Yesterday was a tough day. It was tough mainly because I saw a new counselor for the first time. Every time you start with a new counselor or really any new provider they always do an intake. Even though I shared the link to my blog with her she still had to ask me questions. Although it wasn't as bad as others have been in the past, it still brought up enough that I had more on my mind than I wished to. It also made me realize that some things I thought I had already faced and worked through I still have more work to do on. It's a hard reality.

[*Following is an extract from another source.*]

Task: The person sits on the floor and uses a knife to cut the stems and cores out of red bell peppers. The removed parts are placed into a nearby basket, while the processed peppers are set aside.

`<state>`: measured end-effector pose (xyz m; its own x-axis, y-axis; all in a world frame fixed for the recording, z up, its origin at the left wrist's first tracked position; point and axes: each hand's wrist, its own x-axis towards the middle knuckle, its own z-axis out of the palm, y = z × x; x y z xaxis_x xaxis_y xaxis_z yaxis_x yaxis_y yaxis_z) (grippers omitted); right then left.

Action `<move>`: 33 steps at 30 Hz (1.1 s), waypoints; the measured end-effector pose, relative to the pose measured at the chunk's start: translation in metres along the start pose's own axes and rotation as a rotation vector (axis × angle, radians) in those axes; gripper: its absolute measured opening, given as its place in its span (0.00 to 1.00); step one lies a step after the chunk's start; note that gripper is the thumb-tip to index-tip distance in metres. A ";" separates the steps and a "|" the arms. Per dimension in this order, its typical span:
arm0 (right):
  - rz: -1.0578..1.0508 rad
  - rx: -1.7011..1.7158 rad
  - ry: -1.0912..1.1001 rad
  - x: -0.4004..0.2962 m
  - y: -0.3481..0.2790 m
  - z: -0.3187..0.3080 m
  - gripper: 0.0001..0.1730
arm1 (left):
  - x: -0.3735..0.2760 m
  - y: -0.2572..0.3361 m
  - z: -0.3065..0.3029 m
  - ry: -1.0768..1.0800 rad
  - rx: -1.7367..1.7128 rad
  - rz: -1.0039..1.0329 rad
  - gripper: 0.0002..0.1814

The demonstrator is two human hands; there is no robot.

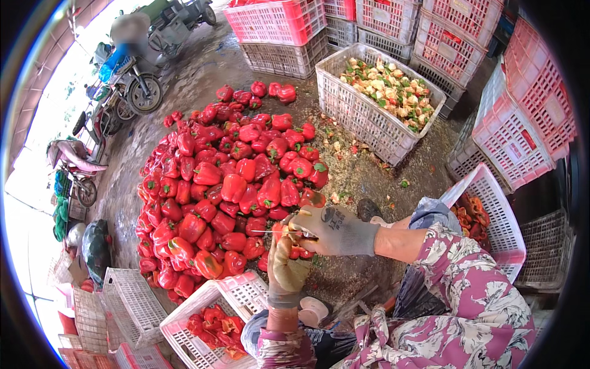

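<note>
Both hands wear grey work gloves with worn, stained fingers and meet at the right edge of a large heap of red bell peppers. My left hand grips a red pepper, partly hidden by the fingers. My right hand is closed on a knife, whose thin blade points left across that pepper; its handle is hidden in the glove. Below my left hand, a white plastic crate holds cut red pepper pieces. A crate at the right holds more cut peppers.
A white crate of pepper cores and stems stands beyond the heap. Stacked crates line the back and right. Nested crates stand lower left. Motorbikes are parked upper left. Scraps litter the floor.
</note>
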<state>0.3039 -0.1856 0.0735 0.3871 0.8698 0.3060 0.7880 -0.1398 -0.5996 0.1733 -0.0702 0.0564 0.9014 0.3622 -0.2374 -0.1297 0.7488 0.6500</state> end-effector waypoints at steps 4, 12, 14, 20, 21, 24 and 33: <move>0.017 -0.025 -0.045 -0.005 0.000 0.004 0.22 | 0.000 -0.009 -0.013 -0.025 -0.018 -0.033 0.26; 0.094 0.041 -0.235 -0.008 0.003 0.009 0.19 | -0.004 -0.025 -0.032 -0.089 0.874 0.239 0.26; 0.095 0.071 -0.230 -0.012 0.009 0.019 0.21 | 0.000 -0.034 -0.029 -0.027 0.406 0.043 0.26; 0.143 0.063 -0.203 -0.025 0.023 0.032 0.26 | -0.005 -0.034 -0.007 0.092 0.473 0.021 0.15; 0.142 0.062 -0.186 -0.029 0.025 0.033 0.27 | -0.002 -0.038 -0.023 0.040 0.663 0.048 0.14; 0.122 0.055 -0.176 -0.025 0.022 0.034 0.25 | 0.002 -0.046 -0.039 0.158 0.381 0.019 0.13; 0.136 0.163 -0.194 -0.016 0.034 0.036 0.18 | -0.002 -0.031 -0.024 0.030 0.378 0.091 0.19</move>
<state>0.3072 -0.1875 0.0218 0.3724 0.9249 0.0766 0.6415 -0.1969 -0.7414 0.1659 -0.0808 0.0199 0.8800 0.4381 -0.1835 -0.0426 0.4575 0.8882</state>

Today was much better. Even though it started out with me waking up at 3:48 not being able to fall back to sleep it actually ended up being a good thing. At first when I got up I thought about writing in my blog. However I didn't really know where to start. I was scheduled to get a tattoo today, but my arm was still sore from the vaccine so I wasn't sure if I was even going to follow through with getting a tattoo today or not. Anyhow I started researching different flowers meanings in case I decided against a rose. While doing this I stumbled across the oak flower which I'd never heard of. I discovered it meant strength which led me to oak leaves which hold the same meaning as the flowers. It resulted in me coming up with an entirely new tattoo idea the morning of all by myself. Anyone who knows me knows I always ask for others opinions rather I listen to them or not. The way this all happened and worked out so well made me think was that a God sighting? Was that evidence of the spirit working in my life?
Once again getting my tattoo was very therapeutic for me. This time he didn't even wrap it up so I have to be careful and wash it a million times, which I like. It's a good distraction. On top of that I get to go back in a couple weeks to get shading and color added and go through the process again. I'm intrigued by this masterpiece to see what it will turn out to be.
Love you, and love the symbolism of the new tattoo!